How to report/correct a long list of inconsistencies in hierarchy?

Hi!

We’re currently play around with openstreetmap data and found quite some inconsistencies between administrative areas and the corresponding label nodes. The inconsistencies make it really hard to automatically build a trustworthy hierachy.

We found 53 relations where the admin_level of the relation and the area differs.
We found 1024 relations where the place of the relation and the area differs.

Here is the Google Spreadsheet with the two tables and all the inconsistencies:

https://docs.google.com/spreadsheets/d/1yu1-3F8VYF8hA4ZuE_P_bIyuFpz_XZAbWRjlrDd8sdU/edit?usp=sharing

In my opinion areas and corresponding label nodes should always have the same admin_level and place and whenever there are multiple administrative levels there should be a relation for each one of them, even if they cover exactly the same area (correct my when I’m wrong).

From what I can see most of the time the correct admin_level is at the area. Now my Questions:

Can I just start editing them or will I break things by doing so? - I’m afraid because it affects some really popular areas/nodes.

I guess you will have to contact either the previous mappers or the communities in which those cities are placed. The fact that e.g. the admin level for London is “2” for 4 years means that it is either the value that the community wants or that nobody noticed because they look at the relation only.

IMHO, you should not change the value if you are not familiar with the local habits. Just inform the local mappers, so they can make the right decision.
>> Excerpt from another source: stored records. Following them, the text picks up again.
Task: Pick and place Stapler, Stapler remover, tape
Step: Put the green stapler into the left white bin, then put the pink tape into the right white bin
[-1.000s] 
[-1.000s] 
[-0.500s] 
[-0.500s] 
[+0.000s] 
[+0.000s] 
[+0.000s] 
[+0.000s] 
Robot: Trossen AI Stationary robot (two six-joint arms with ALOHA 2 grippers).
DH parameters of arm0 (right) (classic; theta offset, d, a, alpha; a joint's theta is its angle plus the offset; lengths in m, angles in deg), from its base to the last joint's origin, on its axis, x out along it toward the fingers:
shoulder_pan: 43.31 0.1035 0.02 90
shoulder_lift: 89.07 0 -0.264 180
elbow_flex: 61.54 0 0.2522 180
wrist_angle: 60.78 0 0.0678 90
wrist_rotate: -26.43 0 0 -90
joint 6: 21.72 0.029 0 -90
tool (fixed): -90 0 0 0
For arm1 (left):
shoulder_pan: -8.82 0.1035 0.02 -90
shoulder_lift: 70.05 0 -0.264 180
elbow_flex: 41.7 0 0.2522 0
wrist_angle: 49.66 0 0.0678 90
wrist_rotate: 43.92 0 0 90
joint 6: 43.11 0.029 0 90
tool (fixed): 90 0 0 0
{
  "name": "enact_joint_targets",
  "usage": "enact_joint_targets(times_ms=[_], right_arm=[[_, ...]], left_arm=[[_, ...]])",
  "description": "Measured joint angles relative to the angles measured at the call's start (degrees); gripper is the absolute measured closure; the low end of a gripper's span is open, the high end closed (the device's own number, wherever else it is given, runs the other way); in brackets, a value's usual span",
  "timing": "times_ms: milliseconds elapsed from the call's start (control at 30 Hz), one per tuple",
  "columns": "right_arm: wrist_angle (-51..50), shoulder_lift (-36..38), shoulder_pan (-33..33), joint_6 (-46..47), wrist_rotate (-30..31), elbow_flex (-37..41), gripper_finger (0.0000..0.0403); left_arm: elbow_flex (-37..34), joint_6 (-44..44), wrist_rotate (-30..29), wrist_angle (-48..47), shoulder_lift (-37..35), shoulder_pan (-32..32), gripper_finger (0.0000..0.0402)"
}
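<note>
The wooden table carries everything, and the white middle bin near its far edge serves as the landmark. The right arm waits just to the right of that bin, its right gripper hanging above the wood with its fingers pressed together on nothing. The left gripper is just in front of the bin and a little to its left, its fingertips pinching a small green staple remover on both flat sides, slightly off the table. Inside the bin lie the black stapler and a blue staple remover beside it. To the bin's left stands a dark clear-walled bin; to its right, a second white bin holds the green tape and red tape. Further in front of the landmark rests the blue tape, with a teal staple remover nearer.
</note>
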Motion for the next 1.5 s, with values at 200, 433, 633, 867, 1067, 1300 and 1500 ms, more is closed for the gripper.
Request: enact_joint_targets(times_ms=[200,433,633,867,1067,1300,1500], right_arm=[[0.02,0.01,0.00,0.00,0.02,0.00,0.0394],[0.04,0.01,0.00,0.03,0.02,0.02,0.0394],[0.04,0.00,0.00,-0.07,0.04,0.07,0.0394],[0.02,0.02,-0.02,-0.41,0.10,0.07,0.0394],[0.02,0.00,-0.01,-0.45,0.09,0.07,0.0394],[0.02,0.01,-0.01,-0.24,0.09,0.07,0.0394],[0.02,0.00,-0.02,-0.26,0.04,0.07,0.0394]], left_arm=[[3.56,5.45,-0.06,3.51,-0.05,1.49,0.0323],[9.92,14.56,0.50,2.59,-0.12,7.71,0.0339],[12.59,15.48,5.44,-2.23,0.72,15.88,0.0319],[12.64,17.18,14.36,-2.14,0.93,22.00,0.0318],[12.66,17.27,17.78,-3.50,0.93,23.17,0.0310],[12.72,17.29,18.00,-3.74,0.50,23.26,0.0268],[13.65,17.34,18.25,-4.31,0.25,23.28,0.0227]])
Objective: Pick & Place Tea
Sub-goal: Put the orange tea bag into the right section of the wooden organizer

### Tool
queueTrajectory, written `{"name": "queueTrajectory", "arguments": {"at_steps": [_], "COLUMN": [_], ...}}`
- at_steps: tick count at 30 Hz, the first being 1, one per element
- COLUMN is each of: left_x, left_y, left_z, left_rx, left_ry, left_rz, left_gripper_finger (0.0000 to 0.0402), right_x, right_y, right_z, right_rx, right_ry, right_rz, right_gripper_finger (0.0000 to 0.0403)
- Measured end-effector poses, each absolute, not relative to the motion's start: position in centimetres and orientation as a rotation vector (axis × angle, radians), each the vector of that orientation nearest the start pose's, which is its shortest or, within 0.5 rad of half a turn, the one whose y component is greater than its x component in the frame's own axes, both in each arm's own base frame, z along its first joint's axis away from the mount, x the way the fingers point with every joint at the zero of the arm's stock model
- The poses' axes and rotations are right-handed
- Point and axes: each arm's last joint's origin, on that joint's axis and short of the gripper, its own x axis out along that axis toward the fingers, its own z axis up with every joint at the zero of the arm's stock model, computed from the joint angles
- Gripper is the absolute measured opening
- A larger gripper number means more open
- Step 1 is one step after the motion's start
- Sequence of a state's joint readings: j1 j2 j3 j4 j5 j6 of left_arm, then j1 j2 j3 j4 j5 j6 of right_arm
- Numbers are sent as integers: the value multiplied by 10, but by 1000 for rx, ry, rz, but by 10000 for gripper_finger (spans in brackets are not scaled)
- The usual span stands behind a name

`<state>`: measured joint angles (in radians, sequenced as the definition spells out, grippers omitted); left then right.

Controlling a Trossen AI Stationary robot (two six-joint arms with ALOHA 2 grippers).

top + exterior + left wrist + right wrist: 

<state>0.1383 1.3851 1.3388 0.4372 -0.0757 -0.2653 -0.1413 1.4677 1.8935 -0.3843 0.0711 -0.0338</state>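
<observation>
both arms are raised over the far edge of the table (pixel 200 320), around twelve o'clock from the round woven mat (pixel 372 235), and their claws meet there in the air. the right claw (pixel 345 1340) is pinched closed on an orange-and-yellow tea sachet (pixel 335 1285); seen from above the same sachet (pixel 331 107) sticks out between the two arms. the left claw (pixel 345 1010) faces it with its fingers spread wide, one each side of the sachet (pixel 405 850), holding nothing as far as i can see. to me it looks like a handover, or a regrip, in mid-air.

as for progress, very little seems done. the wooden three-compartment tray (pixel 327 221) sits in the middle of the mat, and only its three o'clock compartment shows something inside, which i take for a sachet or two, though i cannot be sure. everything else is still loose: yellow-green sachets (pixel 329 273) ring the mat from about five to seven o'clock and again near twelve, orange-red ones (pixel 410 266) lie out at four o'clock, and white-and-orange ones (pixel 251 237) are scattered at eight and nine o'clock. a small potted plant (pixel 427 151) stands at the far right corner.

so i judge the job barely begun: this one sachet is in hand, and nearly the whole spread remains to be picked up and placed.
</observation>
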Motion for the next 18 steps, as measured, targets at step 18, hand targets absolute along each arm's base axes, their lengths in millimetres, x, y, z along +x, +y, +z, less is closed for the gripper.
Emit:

Please do not start editing without a proper knowledge of each case, and check what the error is.
My opinion is that the info should’nt be redundant, and that it implies no admin_level on nodes, but there are other opinions.

Example, Buenos Aires.
node 81590481 and boundary relation 1224652 both represents the same element (the city), and are linked by role “label” in the relation.
According to same people the admin_level=2 refers to Buenos Aires being the capital of the country.
The label of the country Argentina is in another node with place=country http://www.openstreetmap.org/node/249399280
What admin level should be in this “Argentina” node? 2 as it is the label of a country? none?

Same case with Montevideo.

You have the same type of problem with other capitals and role “admin_centre” (see Rome).

The heirarchy is implied by the boundaries relations, not by an admin_level value.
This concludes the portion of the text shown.